_What you need to do_
Your task is to copy every line of this material exactly.

_Data below_
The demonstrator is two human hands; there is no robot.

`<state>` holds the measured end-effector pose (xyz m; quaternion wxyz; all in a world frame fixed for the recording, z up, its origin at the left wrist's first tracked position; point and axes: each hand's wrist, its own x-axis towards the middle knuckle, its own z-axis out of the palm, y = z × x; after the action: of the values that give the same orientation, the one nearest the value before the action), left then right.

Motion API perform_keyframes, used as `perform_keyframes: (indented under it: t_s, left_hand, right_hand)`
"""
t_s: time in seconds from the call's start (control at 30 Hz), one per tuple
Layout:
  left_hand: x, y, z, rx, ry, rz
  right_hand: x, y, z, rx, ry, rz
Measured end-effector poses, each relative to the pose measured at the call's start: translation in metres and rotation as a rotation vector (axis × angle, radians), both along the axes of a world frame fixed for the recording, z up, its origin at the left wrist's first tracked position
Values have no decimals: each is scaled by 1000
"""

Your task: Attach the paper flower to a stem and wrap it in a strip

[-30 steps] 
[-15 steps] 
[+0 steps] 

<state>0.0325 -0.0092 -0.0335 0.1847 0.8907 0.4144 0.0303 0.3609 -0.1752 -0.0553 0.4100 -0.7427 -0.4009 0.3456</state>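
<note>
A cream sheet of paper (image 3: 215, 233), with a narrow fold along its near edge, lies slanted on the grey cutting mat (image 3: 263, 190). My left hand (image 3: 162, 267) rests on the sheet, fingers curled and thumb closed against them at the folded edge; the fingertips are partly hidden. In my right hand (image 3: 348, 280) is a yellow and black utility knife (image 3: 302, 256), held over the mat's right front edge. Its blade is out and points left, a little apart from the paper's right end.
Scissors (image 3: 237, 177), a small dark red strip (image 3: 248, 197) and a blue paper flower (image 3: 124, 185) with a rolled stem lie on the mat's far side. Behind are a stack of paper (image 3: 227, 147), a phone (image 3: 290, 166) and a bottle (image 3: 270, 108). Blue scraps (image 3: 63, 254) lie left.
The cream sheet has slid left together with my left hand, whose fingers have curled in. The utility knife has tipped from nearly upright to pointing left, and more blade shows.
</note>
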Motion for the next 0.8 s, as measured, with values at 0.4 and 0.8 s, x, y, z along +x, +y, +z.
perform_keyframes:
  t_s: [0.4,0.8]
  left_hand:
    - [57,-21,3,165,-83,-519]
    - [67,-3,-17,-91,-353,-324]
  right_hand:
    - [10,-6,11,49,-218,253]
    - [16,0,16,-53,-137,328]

_Solved problem_
The demonstrator is two human hands; there is no robot.

`<state>` holds the measured end-effector pose (xyz m; quaternion wxyz; all in a world frame fixed for the recording, z up, its origin at the left wrist's first tracked position; point and axes: each hand's wrist, its own x-axis towards the middle knuckle, its own z-axis out of the palm, y = z × x; after the action: of the values that give the same orientation, the one nearest the value before the action), left then right.

Motion API perform_keyframes, used as `perform_keyframes: (indented under it: t_s, left_hand, right_hand)`
"""
t_s: time in seconds from the call's start (control at 30 Hz), one per tuple
Layout:
  left_hand: x, y, z, rx, ry, rz
  right_hand: x, y, z, rx, ry, rz
Measured end-effector poses, each relative to the pose measured at the call's start: translation in metres and rotation as a rotation vector (axis × angle, radians), both along the axes of a world frame fixed for the recording, z up, its origin at the left wrist's first tracked position
Values have no decimals: each is scaled by 1000
"""

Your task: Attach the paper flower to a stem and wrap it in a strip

[-30 steps] 
[-15 steps] 
[+0 steps] 

<state>0.0325 -0.0092 -0.0335 0.1847 0.8907 0.4144 0.0303 0.3609 -0.1752 -0.0553 0.4100 -0.7427 -0.4009 0.3456</state>
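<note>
A cream sheet of paper (image 3: 215, 233), with a narrow fold along its near edge, lies slanted on the grey cutting mat (image 3: 263, 190). My left hand (image 3: 162, 267) rests on the sheet, fingers curled and thumb closed against them at the folded edge; the fingertips are partly hidden. In my right hand (image 3: 348, 280) is a yellow and black utility knife (image 3: 302, 256), held over the mat's right front edge. Its blade is out and points left, a little apart from the paper's right end.
Scissors (image 3: 237, 177), a small dark red strip (image 3: 248, 197) and a blue paper flower (image 3: 124, 185) with a rolled stem lie on the mat's far side. Behind are a stack of paper (image 3: 227, 147), a phone (image 3: 290, 166) and a bottle (image 3: 270, 108). Blue scraps (image 3: 63, 254) lie left.
The cream sheet has slid left together with my left hand, whose fingers have curled in. The utility knife has tipped from nearly upright to pointing left, and more blade shows.
</note>
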Motion for the next 0.8 s, as measured, with values at 0.4 and 0.8 s, x, y, z along +x, +y, +z.
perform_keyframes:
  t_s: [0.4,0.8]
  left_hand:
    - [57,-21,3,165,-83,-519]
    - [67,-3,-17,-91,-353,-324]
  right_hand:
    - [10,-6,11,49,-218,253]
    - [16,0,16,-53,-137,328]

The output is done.